The Wauchope Show in New South Wales made a comeback in April after a hiatus due to the pandemic, with a celebration of community and the agricultural sector. But the rain fell, and fell some more, during what has been one of the wettest periods for the region in recent memory.
Wauchope Show Society president Neil Coombes said it was great to see all the new infrastructure being used at Wauchope Showground.
“We just wish Mother Nature was better to us,” he said.
The rain impacted the level of show entries. The trotting events on Saturday and the woodchop were called off as a result of the wet conditions. But Mr Coombes said the community feedback about the show was positive, it brought the community back together and attracted a record level of sponsorship.

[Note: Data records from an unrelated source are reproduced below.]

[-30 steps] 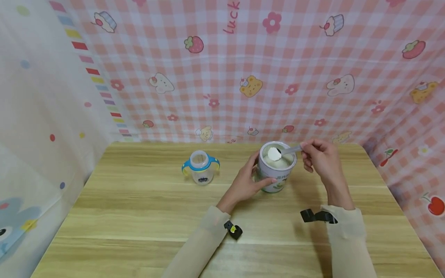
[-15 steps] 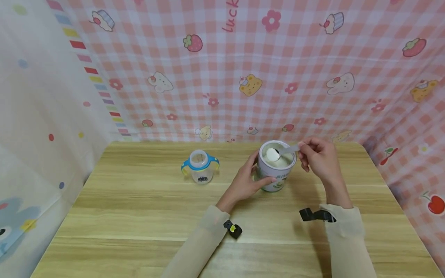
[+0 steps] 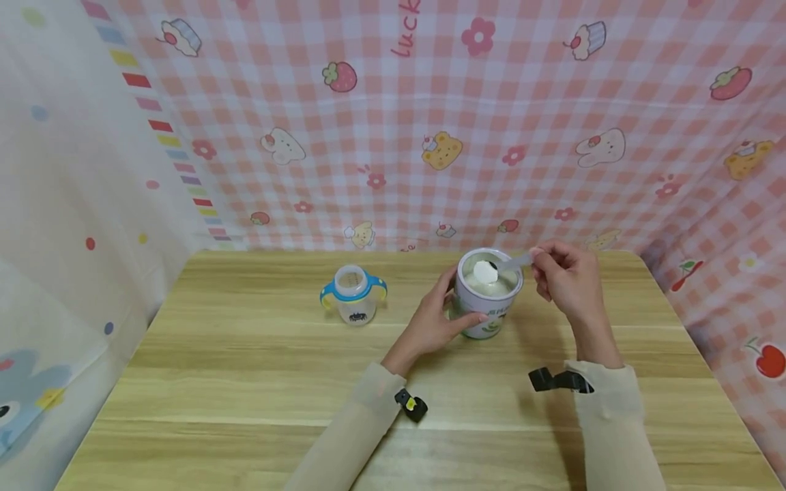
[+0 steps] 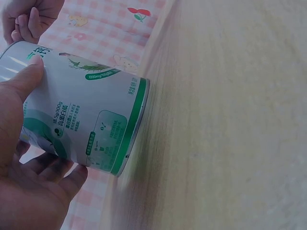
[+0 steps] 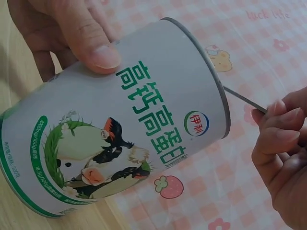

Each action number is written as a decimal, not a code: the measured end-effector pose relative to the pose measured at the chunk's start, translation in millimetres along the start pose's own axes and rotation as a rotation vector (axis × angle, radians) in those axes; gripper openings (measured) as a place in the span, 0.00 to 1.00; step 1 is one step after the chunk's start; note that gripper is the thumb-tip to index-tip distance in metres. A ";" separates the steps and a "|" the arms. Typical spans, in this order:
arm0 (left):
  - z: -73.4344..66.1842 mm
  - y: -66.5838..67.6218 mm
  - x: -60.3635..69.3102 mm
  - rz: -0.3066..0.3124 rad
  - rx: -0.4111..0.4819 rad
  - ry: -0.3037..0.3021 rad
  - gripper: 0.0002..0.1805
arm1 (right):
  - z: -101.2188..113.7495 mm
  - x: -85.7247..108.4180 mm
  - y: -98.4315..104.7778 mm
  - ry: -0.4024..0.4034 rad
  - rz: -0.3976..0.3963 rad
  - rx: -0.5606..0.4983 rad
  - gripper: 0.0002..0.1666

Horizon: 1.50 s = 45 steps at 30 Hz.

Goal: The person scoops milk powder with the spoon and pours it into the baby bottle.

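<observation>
An open white can (image 3: 482,314) with green print and a cow picture stands on the wooden table, with pale powder inside. My left hand (image 3: 432,320) grips its left side, thumb across the front and fingers behind, as the left wrist view (image 4: 86,110) of the can also shows. My right hand (image 3: 571,279) pinches the handle of a spoon (image 3: 517,262) over the can's right rim. White powder (image 3: 485,272) is heaped in the spoon's bowl, within the can's mouth. In the right wrist view only the thin handle (image 5: 244,98) shows past the rim.
A clear cup (image 3: 357,310) with a blue collar and two blue-and-yellow handles stands left of the can, its top uncovered. Patterned cloth (image 3: 368,136) hangs behind the table (image 3: 245,382) and along both sides.
The spoon with its powder has shifted slightly inside the can's mouth, left and then back right, with my right hand. My left hand keeps its hold on the can.
</observation>
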<state>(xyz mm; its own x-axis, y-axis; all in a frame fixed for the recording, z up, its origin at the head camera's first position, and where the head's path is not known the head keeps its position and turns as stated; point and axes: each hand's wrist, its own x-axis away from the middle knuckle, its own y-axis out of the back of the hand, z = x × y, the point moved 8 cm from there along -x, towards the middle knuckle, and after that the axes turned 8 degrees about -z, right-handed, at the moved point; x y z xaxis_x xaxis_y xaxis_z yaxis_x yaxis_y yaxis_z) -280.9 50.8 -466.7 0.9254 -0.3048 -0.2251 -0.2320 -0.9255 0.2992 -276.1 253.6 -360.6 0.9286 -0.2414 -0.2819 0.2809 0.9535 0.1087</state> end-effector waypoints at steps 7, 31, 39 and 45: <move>1.5 -1.1 -1.3 0.004 -0.002 -0.004 0.52 | -1.9 -1.7 2.4 -0.012 -0.031 -0.008 0.15; -2.4 14.4 -3.6 -0.027 -0.029 0.004 0.57 | -18.7 5.6 -9.0 -0.322 -0.008 -0.455 0.12; -18.9 35.9 -5.1 -0.060 -0.052 -0.046 0.57 | -17.9 13.2 -14.0 -0.387 0.038 -0.563 0.17; -37.5 58.1 -4.2 -0.086 -0.090 -0.077 0.54 | -9.9 14.6 -16.5 -0.366 0.045 -0.535 0.16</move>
<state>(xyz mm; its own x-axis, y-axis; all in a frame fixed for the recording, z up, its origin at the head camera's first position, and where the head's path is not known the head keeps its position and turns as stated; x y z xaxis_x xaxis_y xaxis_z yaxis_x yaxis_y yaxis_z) -287.0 6.7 -413.6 0.9141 -0.2452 -0.3230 -0.1223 -0.9261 0.3569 -269.6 236.1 -375.9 0.9858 -0.1547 0.0656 0.1680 0.8992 -0.4039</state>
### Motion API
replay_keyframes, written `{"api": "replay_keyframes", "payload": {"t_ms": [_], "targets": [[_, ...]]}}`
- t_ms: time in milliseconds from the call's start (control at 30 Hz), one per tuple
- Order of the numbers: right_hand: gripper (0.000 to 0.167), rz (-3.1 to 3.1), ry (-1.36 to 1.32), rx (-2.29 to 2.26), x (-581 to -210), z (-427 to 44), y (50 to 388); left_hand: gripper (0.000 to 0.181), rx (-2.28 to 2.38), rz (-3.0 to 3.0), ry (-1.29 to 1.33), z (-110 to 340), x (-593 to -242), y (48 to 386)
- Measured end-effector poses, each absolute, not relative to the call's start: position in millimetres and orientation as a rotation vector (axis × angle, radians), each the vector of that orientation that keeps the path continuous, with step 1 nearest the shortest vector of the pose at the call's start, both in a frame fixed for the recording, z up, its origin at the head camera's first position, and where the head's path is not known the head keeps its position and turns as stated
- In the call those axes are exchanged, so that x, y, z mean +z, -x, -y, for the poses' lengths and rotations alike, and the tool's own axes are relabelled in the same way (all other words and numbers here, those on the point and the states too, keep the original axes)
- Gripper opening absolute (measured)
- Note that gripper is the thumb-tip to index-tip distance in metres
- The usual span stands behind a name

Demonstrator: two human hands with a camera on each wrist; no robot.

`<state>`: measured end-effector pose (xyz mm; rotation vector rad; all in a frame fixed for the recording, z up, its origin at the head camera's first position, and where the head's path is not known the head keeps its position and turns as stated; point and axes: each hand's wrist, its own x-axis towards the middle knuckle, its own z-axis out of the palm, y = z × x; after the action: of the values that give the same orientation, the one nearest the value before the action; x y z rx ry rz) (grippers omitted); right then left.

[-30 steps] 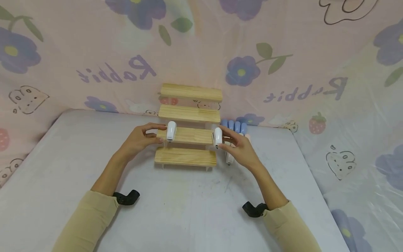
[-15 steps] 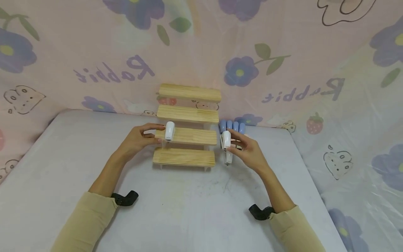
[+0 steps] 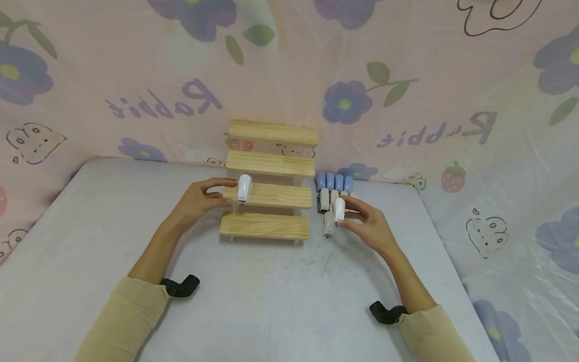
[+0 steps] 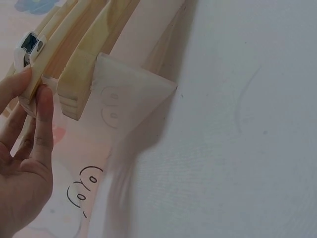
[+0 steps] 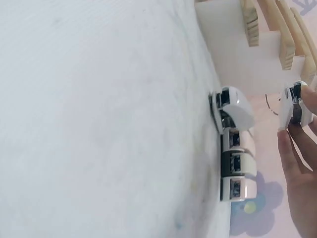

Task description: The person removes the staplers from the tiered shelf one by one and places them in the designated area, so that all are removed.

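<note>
My left hand (image 3: 199,201) pinches the left end of a wooden board on a tiered display stand (image 3: 267,226). A white stapler (image 3: 245,189) sits on that board, close beside my index fingertip. In the left wrist view, thumb and finger press on the board (image 4: 79,79) edges near the stapler (image 4: 28,45). My right hand (image 3: 368,225) holds another white stapler (image 3: 339,211) between thumb and fingers, above the stapler group right of the stand. In the right wrist view the held stapler (image 5: 293,106) is clear of the tabletop; a pale stapler (image 5: 237,109) stands below it.
Several blue staplers (image 3: 334,182) stand in a row at the back right. Pale staplers (image 3: 323,200) stand in front of them, partly hidden by my right hand. A patterned curtain (image 3: 271,75) hangs behind the white tabletop (image 3: 271,301).
My right hand has moved right and slightly nearer, carrying the white stapler from the stand's right side to over the other staplers. My left hand has stayed at the board's end.
</note>
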<state>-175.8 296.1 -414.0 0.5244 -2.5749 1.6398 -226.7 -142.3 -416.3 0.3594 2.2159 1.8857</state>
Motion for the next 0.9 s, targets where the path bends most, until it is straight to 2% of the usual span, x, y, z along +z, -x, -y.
{"api": "replay_keyframes", "payload": {"t_ms": [900], "targets": [[0.062, 2.750, -0.421, 1.600, -439.7, -318.6, 178.7, 0.050, 1.980, -2.113, -0.395, 142.1, -418.7, 226.1]]}}
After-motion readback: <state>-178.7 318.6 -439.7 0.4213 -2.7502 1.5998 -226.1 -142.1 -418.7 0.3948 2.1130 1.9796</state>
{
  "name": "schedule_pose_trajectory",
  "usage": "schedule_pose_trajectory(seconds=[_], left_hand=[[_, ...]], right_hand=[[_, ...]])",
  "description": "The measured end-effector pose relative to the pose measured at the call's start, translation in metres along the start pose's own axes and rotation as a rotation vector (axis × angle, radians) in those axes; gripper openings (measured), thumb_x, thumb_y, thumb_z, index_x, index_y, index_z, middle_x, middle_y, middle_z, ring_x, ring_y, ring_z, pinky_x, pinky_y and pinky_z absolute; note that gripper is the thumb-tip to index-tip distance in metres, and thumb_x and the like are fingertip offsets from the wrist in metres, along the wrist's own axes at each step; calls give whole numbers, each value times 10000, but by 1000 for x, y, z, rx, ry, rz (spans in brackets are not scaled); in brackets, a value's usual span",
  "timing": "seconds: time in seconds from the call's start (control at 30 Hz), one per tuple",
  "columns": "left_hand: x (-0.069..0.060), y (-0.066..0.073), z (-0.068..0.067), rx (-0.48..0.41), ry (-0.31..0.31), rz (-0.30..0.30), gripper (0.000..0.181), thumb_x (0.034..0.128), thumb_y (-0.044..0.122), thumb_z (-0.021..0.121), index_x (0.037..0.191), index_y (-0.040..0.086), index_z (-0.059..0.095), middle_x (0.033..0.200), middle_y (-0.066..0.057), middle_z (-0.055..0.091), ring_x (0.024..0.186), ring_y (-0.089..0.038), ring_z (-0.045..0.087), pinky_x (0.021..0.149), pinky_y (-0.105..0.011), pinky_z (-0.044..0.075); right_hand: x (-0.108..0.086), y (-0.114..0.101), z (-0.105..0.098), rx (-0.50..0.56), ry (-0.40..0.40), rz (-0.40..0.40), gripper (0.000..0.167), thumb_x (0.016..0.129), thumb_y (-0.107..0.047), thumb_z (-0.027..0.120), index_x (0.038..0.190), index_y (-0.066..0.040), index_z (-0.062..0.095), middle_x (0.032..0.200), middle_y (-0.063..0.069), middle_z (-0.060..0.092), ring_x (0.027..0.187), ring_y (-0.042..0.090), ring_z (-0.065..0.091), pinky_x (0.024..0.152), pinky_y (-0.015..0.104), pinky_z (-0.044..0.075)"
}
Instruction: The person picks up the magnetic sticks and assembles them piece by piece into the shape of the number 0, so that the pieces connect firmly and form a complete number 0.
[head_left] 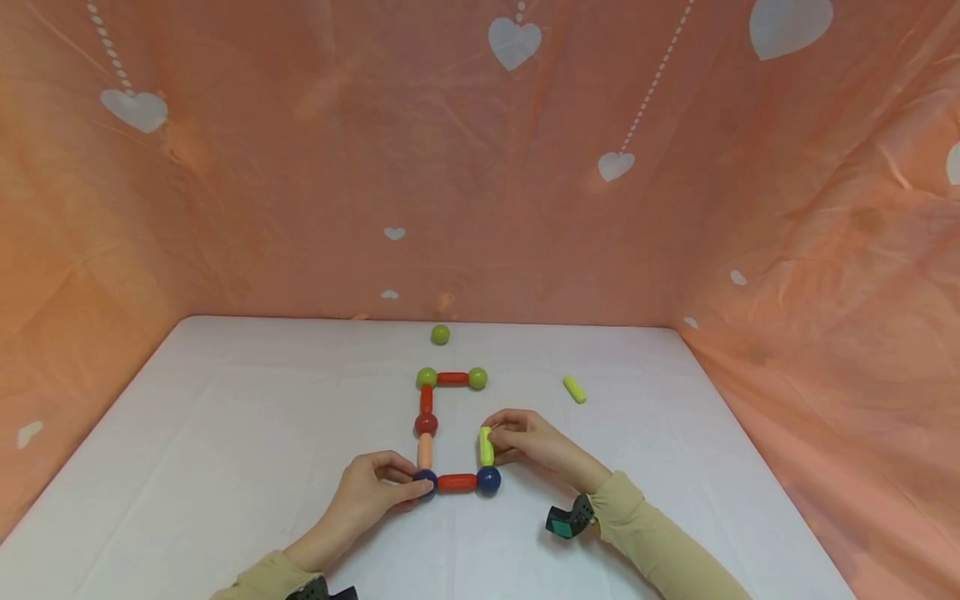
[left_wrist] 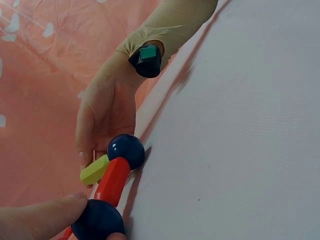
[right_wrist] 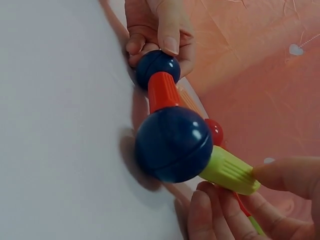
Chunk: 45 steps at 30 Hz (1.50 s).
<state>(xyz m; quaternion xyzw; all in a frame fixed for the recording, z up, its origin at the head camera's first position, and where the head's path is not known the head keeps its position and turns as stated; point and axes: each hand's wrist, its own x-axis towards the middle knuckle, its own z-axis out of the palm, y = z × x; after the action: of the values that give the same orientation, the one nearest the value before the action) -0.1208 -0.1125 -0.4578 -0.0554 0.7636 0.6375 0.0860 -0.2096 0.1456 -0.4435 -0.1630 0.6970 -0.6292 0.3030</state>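
A chain of coloured balls and rods lies on the white table. My left hand (head_left: 369,492) pinches the near-left blue ball (right_wrist: 155,67) between thumb and fingers. From that ball a red rod (head_left: 457,482) runs right to a second blue ball (head_left: 488,480). My right hand (head_left: 536,446) pinches a yellow-green rod (right_wrist: 230,172), whose near end meets the second blue ball. On the left side, a peach rod (head_left: 425,451), a red ball (head_left: 426,424) and another red rod (head_left: 427,398) lead away to a green ball (head_left: 427,378).
At the far end a red rod (head_left: 453,378) joins a second green ball (head_left: 477,378). One loose green ball (head_left: 440,334) lies near the table's back edge. A loose yellow-green rod (head_left: 574,389) lies to the right. Orange cloth (head_left: 450,167) hangs behind the table (head_left: 225,433).
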Motion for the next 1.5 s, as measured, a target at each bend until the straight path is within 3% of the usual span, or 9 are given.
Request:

Outdated community facilities
In Tasmania, the Exeter community and the wider West Tamar region will have access to a new Show and Recreation Centre, with $1.5 million in funding announced,
President of the Exeter Show Society, which has been running for more than 100 years, Trevor Clark said the funding was welcome news.
“We’ve been going for four years to have a new building to replace this antiquated one,” he said.
“We have been lobbying the Federal Government for some time now. We have lots of activities here, such as cricket, football, sheepdog trials, market days and The Exeter Show.
“There will be a new kitchen, bar and a new memorabilia collection, so it’s very exciting. I’ve been a part of the committee since I was 20 and I’ve been president for 22 years, so I’m very passionate about this place and the funding is a great help.”
The planned sports facility upgrade is an exciting project for the Exeter community and the wider region, thanks to a vision put forward by a dedicated and professional committee of volunteers ensuring facilities are brought up to date for wider community use.
The common attributes of show presidents
Show presidents are a rare breed, driven to make their shows bigger, better and brighter, more sustainable and enduringly relevant in changing times, according to Agricultural Shows Australia chair Dr. Rob Wilson.
“These are dedicated, visionary people who rise to the challenge of overseeing and growing our shows, protecting tradition and simultaneously embracing progress and innovation,” he said.
“They have to be resilient, diplomatic, incisive, connected, community-minded – and we tip our hats to the 580 show presidents around Australia and the thousands who have gone before.”